Member of the Oregon State Senate from the 12th district
- Incumbent
- Assumed office January 13, 2025
- Preceded by: Brian Boquist

Member of the Oregon State Senate from the 15th district
- In office January 2003 – January 2015
- Preceded by: Roger Beyer
- Succeeded by: Chuck Riley

Member of the Oregon House of Representatives from the 3rd district
- In office January 1999 – January 2003
- Preceded by: Charles Starr
- Succeeded by: Gordon Anderson

Personal details
- Born: January 12, 1969 (age 57) Portland, Oregon, U.S.
- Party: Republican
- Spouse: Rebecca Starr
- Education: Portland State University (BS)

= Bruce Starr =

American politician

Bruce Starr (born January 12, 1969) is an American politician and businessman in Oregon. He currently serves in the Oregon Senate representing District 12 since 2025 and in September of that year he was elected Senate Minority Leader. A member of the Republican Party, he served two terms in the Oregon House of Representatives before winning election to the Oregon State Senate in 2002 until 2014. There he joined his father, Senator Charles Starr, and they became the first father and son to serve at the same time in Oregon's Senate.

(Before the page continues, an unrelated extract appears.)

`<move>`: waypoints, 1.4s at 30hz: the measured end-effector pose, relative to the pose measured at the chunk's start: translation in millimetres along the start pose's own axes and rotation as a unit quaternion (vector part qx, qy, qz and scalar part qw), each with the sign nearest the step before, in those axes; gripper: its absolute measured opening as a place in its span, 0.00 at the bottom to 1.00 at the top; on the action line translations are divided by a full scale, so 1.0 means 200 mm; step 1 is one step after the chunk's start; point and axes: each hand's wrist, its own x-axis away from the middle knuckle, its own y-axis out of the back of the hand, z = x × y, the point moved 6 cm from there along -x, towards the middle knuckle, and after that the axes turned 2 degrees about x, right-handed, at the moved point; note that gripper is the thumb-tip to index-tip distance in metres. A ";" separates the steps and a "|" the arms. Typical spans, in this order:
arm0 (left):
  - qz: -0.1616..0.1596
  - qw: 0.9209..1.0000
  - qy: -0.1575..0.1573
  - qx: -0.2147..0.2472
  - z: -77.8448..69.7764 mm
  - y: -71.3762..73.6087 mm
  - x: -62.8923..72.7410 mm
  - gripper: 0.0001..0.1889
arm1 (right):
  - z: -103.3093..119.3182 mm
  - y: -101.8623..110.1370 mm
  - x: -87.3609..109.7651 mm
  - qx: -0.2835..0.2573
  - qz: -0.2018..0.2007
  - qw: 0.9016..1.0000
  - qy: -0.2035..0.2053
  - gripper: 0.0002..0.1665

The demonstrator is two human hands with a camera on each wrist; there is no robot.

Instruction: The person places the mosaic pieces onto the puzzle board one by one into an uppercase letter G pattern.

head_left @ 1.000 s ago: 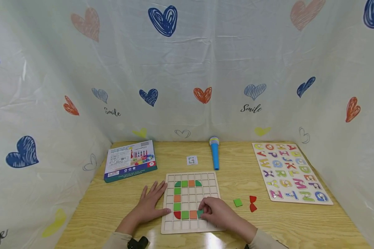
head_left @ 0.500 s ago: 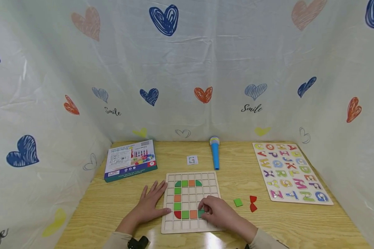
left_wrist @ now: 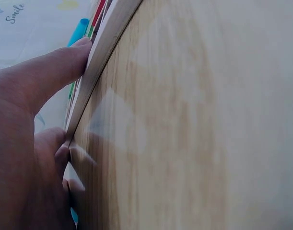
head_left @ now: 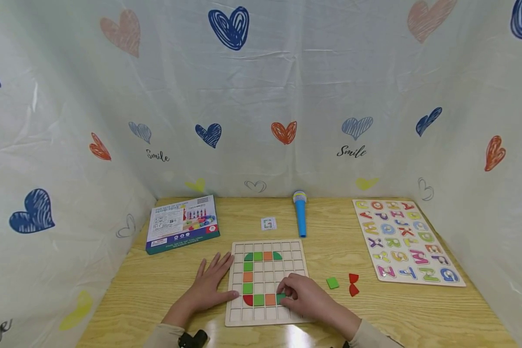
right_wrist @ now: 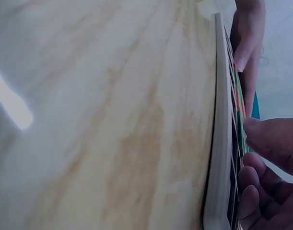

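A wooden grid board (head_left: 268,317) lies on the table with green, orange and red pieces in its cells, forming a bracket-like outline. My left hand (head_left: 209,287) is spread flat at the board's left side, its thumb resting on the edge; the left wrist view shows the thumb (left_wrist: 64,62) against the rim. With thumb and curled fingers, my right hand (head_left: 306,296) pinches a dark green piece (head_left: 280,298) at the right end of the lower row. That piece is partly hidden by the fingers. In the right wrist view the thumb (right_wrist: 271,136) touches its side.
Right of the board lie a green square (head_left: 332,283) and two red pieces (head_left: 353,284). Behind it are a small pattern card (head_left: 268,223) and a blue toy microphone (head_left: 301,217). A box (head_left: 182,224) stands back left, an alphabet board (head_left: 411,244) at right.
The dark green piece has shifted slightly right with my right fingers and sits more level in its cell. My left hand stays in place.
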 end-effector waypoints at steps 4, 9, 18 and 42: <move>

Starr lost re-election but was elected again to his current district ten years later, replacing Brian Boquist, who was rendered ineligible to run for re-election due to his participation in the 2023 Oregon Senate walkout and the passage of Measure 113, which denied eligibility to run for re-election to any state legislator with 10 or more unexcused absences in a legislative session.

Bruce had previously been a member of the Hillsboro City Council, and was re-elected to the Senate in 2006 and 2010, but lost a bid in 2012 to be the Oregon Labor Commissioner.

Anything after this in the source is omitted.